Merve SARIOĞLU

PAYLAŞ
Facebook
Twitter
LinkedIn

Ekonomide Yaya Kalmamak İçin…

Amerika ekonomisi son yılların en iyi büyümesini gerçekleştirme yolunda hızla ilerliyor.

Çin’i hedef alarak uyguladığı gümrük vergileri,ABD kısa vadeli faizlerindeki 100 puanlık

artış (%1), işsizlik rakamlarının son yılların en gerisinde seyretmesi  ABD Doları’nı bir hayli değerli hale getirdi. Bu durum gelişmekte olan ülke piyasalarından (Türkiye gibi) 20 milyar dolarlık çıkış olması anlamına geliyor.

Türk ekonomisinin çarklarının dönmesi için, her ay yurt dışından, 4 milyar dolar kaynağa ihtiyacımız var. Bu büyüklükte kaynak girişi olmadığında, piyasada döviz kıtlığı hissedilmeye ve dolar fiyatı artmaya başlıyor. Son dönemdeki kurdaki bu büyük artışın, seçim dönemine denk getirilmesi de dış güçlerin spekülatif yaklaşımlarının olduğu hissini kuvvetlendiriyor.

Bunu engellemek için ekonomimizin patronları ile birlikte cumhurbaşkanımız Londra’da bankacılara imkân ölçüsünde güven verdi.Türkiye’ye büyük ölçüde fon akışı sağlayan Londra’daki bankerlerle çok yararlı bir toplantı yaptı.

Fon yöneticileri paraların üretimde kullanılmasını, gelir, döviz yaratmasını böylece gönderilen paranın riske uğramamasını beklerler. Bu nedenle Merkez Bankası, faizi 3 puan artırarak sıcak paranın getirisini yükseltti.

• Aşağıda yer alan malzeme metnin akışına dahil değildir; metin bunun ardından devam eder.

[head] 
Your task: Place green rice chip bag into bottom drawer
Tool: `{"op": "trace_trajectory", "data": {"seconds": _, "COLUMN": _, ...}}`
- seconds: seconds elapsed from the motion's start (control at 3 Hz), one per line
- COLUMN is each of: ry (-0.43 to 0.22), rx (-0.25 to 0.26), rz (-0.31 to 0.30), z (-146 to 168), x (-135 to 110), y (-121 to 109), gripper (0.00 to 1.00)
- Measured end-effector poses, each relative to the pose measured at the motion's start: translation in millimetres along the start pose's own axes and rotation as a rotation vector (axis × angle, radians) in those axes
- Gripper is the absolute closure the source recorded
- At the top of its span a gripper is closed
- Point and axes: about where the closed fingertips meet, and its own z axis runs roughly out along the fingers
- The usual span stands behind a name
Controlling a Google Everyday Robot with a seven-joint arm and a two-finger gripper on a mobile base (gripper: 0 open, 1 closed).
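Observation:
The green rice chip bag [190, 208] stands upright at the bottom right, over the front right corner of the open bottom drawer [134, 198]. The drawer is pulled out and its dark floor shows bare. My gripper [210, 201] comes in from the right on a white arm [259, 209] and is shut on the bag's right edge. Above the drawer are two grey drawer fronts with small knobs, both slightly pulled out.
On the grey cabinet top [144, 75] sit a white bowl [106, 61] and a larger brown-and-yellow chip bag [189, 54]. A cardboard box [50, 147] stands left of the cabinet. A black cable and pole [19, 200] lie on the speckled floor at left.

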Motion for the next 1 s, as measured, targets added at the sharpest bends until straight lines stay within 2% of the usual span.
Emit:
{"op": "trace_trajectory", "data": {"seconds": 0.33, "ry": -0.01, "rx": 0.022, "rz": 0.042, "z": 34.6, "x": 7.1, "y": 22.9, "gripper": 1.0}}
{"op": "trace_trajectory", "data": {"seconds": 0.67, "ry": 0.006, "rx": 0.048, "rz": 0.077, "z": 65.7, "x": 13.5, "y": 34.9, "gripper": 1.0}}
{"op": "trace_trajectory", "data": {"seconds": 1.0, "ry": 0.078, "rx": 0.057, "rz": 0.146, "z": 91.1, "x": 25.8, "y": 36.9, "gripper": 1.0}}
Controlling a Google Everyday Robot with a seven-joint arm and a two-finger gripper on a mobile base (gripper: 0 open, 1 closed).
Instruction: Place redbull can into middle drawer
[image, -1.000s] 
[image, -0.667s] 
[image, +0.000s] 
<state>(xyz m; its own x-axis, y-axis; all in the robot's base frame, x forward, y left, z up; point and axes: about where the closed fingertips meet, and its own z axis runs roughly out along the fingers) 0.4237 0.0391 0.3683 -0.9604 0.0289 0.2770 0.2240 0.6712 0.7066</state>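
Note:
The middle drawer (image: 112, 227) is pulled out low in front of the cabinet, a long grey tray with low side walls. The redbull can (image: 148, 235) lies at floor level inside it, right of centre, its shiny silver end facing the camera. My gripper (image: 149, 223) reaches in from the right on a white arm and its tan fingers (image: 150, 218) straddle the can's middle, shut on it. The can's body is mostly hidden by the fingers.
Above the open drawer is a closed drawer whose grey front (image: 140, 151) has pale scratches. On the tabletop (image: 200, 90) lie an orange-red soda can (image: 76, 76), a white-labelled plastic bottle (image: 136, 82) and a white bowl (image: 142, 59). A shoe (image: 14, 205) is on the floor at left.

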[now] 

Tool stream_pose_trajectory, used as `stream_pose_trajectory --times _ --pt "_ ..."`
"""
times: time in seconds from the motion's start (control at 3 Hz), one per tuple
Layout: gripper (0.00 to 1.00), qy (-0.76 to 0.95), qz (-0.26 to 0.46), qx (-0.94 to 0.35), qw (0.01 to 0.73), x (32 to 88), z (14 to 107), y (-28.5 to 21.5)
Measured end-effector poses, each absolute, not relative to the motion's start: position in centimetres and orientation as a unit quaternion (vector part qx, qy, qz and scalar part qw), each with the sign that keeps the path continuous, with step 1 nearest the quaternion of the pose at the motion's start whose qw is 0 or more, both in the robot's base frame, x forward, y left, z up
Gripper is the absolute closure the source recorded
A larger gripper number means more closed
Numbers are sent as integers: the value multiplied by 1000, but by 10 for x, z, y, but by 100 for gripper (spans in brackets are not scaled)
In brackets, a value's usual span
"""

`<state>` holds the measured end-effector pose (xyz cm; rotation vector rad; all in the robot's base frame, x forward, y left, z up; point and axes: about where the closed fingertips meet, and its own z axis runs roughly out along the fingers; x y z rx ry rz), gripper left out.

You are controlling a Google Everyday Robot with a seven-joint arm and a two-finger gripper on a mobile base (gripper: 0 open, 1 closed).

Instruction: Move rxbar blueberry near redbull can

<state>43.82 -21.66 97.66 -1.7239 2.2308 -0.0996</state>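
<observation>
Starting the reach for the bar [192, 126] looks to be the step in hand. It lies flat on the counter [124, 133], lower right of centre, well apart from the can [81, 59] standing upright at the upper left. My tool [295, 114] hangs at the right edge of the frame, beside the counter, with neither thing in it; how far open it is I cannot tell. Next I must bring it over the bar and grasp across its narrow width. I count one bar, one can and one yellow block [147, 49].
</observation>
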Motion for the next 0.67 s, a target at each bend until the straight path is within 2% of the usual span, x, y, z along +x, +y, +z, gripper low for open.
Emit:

Dış odaklar ise, bu faiz artışının yetmediğini; 7 Haziran’da bir kez daha faiz artışı beklediklerini, söylüyorlar. Amacın, ülkedeki istikrarı bozarak piyasaları manipüle etmek olduğu aşikâr.

Seçim Sonrası Yapısal Reformlar Şart

Devletimiz, belki de hiçbir ülkede olmayan yatırım ve finansal teşvik paketleri ile desteklemeler yapıyor. Ancak 2002’deki olumlu havanın ve yapısal reformların artarak devam etmesi elzem…

Özellikle cari açığı kapatma ve dış kaynaklı paraya ve dövize bağımlılığı azaltmak için İhracat şart.

Peki tek başına yeterli mi? Tabiki değil…

Özellikle ham madde ve yarı mamul maddelerin döviz ile alınarak üretim yapılması ihracatta edinilecek karı eritiyor. Bu yüzden bu sanayi girdilerinin ülkemizde desteklenerek üretilmesi gerekiyor.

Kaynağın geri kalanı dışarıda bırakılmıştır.